# Model Confidence and Calibration Analysis

## Configuration

In [1]:
import os
import json
import pandas as pd
import numpy as np
import matplotlib.pyplot as plt
import seaborn as sns
from pathlib import Path
import warnings
from datetime import datetime
from scipy import stats
from sklearn.calibration import calibration_curve
from sklearn.metrics import brier_score_loss

warnings.filterwarnings('ignore')
plt.style.use('default')
sns.set_palette("husl")

CONFIG = {
    "results_dir": "model_training_results",
    "output_dir": "confidence_analysis",
    "confidence_bins": 10,
    "high_confidence_threshold": 0.8,
    "low_confidence_threshold": 0.6,
    "plot_style": {
        "figsize": (15, 10),
        "dpi": 300,
        "style": "whitegrid"
    }
}

os.makedirs(CONFIG["output_dir"], exist_ok=True)
os.makedirs(f"{CONFIG['output_dir']}/plots", exist_ok=True)
os.makedirs(f"{CONFIG['output_dir']}/reports", exist_ok=True)


## Data Loading

In [2]:
def load_all_predictions(results_dir):
    predictions_dir = f"{results_dir}/predictions"
    if not os.path.exists(predictions_dir):
        print(f"Error: Predictions directory not found at {predictions_dir}")
        return pd.DataFrame()

    prediction_files = [f for f in os.listdir(predictions_dir) if f.endswith('_predictions.csv')]
    combined = []
    for file in prediction_files:
        try:
            df = pd.read_csv(os.path.join(predictions_dir, file))
            run_name = file.replace('_predictions.csv', '')
            parts = run_name.split('_config_')
            df['model_name'] = parts[0]
            df['run_name'] = run_name
            df['config_id'] = parts[1] if len(parts) > 1 else '0'
            combined.append(df)
        except Exception as e:
            print(f"Could not load {file}: {e}")

    return pd.concat(combined, ignore_index=True) if combined else pd.DataFrame()

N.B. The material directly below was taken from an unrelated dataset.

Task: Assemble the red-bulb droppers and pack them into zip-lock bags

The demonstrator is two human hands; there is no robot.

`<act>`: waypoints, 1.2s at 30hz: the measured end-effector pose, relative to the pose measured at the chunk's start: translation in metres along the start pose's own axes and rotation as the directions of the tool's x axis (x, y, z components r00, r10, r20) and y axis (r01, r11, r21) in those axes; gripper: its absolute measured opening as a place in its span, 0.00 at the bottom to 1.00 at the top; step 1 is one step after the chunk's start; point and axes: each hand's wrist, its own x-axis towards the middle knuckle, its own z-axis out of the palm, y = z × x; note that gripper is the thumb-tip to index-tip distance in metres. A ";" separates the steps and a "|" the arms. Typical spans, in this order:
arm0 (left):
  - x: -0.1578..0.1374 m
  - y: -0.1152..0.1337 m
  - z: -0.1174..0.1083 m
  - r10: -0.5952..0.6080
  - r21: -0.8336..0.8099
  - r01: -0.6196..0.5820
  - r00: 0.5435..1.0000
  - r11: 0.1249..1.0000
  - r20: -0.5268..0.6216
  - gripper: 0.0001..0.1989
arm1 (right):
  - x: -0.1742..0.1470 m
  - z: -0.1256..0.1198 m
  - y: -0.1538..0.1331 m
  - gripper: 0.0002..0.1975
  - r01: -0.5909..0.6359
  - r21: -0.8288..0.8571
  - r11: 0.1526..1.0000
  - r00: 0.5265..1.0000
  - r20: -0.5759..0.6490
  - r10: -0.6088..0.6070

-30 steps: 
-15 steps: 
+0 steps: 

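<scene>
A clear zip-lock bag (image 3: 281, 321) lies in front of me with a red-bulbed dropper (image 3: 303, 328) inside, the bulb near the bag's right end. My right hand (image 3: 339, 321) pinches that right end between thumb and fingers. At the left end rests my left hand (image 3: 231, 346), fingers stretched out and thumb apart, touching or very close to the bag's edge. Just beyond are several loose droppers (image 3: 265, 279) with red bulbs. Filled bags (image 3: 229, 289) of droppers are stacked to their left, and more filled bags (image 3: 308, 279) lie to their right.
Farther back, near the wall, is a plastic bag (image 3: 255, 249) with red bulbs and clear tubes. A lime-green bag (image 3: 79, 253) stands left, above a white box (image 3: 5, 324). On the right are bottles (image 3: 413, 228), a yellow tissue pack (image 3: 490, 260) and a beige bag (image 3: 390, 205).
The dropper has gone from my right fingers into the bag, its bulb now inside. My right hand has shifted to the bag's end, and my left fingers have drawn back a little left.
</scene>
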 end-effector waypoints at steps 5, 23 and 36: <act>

def load_model_metrics(results_dir):
    metrics_dir = f"{results_dir}/metrics"
    if not os.path.exists(metrics_dir):
        return {}
    
    metrics = {}
    files = [f for f in os.listdir(metrics_dir) if f.endswith('.json') and not f.endswith('_error.json')]
    for file in files:
        try:
            with open(os.path.join(metrics_dir, file), 'r') as f:
                data = json.load(f)
                if 'error' not in data and data.get('accuracy') is not None:
                    run_name = data.get('run_name', file.replace('.json', ''))
                    metrics[run_name] = data
        except Exception as e:
            print(f"Could not parse {file}: {e}")
    
    return metrics


## Confidence-Accuracy Relationship


In [3]:
def analyze_confidence_accuracy_relationship(df):
    results = {}

    correlation = df['confidence'].corr(df['correct'].astype(int))
    results['overall_correlation'] = correlation

    correct = df[df['correct']]['confidence']
    incorrect = df[~df['correct']]['confidence']

    results['confidence_stats'] = {
        'correct_predictions': {
            'mean': correct.mean(),
            'median': correct.median(),
            'std': correct.std(),
            'count': len(correct)
        },
        'incorrect_predictions': {
            'mean': incorrect.mean(),
            'median': incorrect.median(),
            'std': incorrect.std(),
            'count': len(incorrect)
        }
    }

    stat, p_val = stats.mannwhitneyu(correct, incorrect, alternative='greater')
    results['statistical_test'] = {
        'statistic': stat,
        'p_value': p_val,
        'significant': p_val < 0.05
    }

    thresholds = {
        "high_confidence": df[df['confidence'] >= CONFIG['high_confidence_threshold']],
        "medium_confidence": df[(df['confidence'] >= CONFIG['low_confidence_threshold']) & (df['confidence'] < CONFIG['high_confidence_threshold'])],
        "low_confidence": df[df['confidence'] < CONFIG['low_confidence_threshold']]
    }

    results['confidence_thresholds'] = {
        name: {
            'count': len(group),
            'accuracy': group['correct'].mean() if len(group) > 0 else 0,
            'percentage_of_total': len(group) / len(df) * 100,
            'threshold': CONFIG['high_confidence_threshold'] if name == 'high_confidence' else CONFIG['low_confidence_threshold']
        }
        for name, group in thresholds.items()
    }

    return results


## Model Calibration Metrics


In [4]:
def calculate_model_calibration(df):
    output = {}
    for model in df['run_name'].unique():
        data = df[df['run_name'] == model]
        if len(data) == 0:
            continue

        y_true = data['correct'].astype(int)
        y_prob = data['confidence']

        try:
            prob_true, prob_pred = calibration_curve(y_true, y_prob, n_bins=CONFIG['confidence_bins'])

            ece = 0
            bins = np.linspace(0, 1, CONFIG['confidence_bins'] + 1)
            for low, high in zip(bins[:-1], bins[1:]):
                mask = (y_prob > low) & (y_prob <= high)
                if mask.any():
                    acc_bin = y_true[mask].mean()
                    conf_bin = y_prob[mask].mean()
                    ece += np.abs(conf_bin - acc_bin) * mask.mean()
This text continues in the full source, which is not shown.